__INFORMATION SHOWN__.

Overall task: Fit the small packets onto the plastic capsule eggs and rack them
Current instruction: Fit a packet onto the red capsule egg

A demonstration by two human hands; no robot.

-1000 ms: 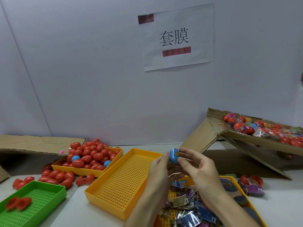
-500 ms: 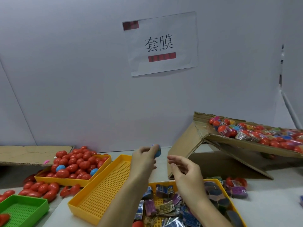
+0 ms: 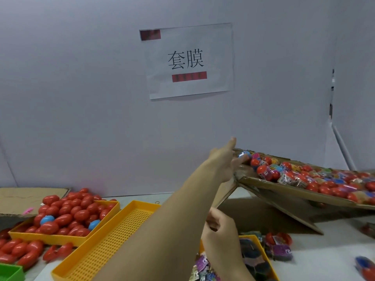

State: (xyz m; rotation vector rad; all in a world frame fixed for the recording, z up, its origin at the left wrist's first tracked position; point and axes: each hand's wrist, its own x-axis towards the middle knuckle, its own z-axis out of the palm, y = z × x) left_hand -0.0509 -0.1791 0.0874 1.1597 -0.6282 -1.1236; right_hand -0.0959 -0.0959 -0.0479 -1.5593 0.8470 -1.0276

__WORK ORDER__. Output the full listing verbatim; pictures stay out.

__EXERCISE SOLUTION__.
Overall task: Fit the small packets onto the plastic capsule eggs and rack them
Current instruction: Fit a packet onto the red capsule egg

A demonstration by two human hands; no robot.

-1000 ms: 
-500 ms: 
+0 ms: 

State: (xyz m; rotation vector rad; all in a world frame fixed for the recording, z up, its origin at the left wrist's first tracked position; point and axes: each hand's wrist, its own x-axis towards the middle knuckle, its own z-axis out of the palm, y = z × x) left_hand -0.0509 -0.1791 0.0874 1.1597 -0.6282 -1.1236; right_hand -0.0959 -0.0959 -0.0479 -1.5593 0.8470 -1.0276

The response to this exercise is now finished.